Directions for this task: From the data underneath, reproduce exactly the stretch that begins at the line with "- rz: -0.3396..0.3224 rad" and ends after the line with "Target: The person".

___ Data shown

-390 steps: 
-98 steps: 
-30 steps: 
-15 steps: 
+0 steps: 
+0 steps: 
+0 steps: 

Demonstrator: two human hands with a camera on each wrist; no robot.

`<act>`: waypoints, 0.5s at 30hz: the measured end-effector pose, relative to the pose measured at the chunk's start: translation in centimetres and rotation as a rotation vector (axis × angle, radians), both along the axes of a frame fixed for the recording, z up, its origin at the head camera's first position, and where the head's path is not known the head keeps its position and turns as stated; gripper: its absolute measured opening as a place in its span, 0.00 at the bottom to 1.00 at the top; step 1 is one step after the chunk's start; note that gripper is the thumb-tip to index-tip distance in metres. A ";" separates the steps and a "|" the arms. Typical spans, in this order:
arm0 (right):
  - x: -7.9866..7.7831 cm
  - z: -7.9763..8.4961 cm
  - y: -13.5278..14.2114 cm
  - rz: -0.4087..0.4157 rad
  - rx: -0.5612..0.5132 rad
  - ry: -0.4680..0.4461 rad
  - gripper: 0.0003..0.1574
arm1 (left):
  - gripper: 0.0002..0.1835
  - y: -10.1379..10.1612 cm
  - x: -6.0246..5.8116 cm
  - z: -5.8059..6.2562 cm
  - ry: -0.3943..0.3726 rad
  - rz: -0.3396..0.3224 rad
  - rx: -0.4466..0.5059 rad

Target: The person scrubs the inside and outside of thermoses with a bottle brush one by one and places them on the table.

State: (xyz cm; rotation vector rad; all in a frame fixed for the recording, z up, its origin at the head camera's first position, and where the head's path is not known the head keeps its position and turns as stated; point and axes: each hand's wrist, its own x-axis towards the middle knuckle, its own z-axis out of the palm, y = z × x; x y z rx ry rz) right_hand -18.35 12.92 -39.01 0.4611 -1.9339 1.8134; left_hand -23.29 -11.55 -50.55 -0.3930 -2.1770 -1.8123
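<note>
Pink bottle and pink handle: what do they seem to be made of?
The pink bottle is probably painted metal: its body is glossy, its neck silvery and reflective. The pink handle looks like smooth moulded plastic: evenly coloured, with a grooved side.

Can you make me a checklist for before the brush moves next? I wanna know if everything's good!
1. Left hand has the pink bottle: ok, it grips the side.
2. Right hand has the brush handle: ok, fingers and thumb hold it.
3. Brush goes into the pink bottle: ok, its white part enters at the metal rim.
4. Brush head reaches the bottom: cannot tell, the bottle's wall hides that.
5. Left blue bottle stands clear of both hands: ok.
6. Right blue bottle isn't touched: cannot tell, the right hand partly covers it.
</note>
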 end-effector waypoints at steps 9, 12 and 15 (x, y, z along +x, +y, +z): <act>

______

Response box:
  - rz: -0.3396..0.3224 rad
  - rx: -0.4466..0.5059 rad

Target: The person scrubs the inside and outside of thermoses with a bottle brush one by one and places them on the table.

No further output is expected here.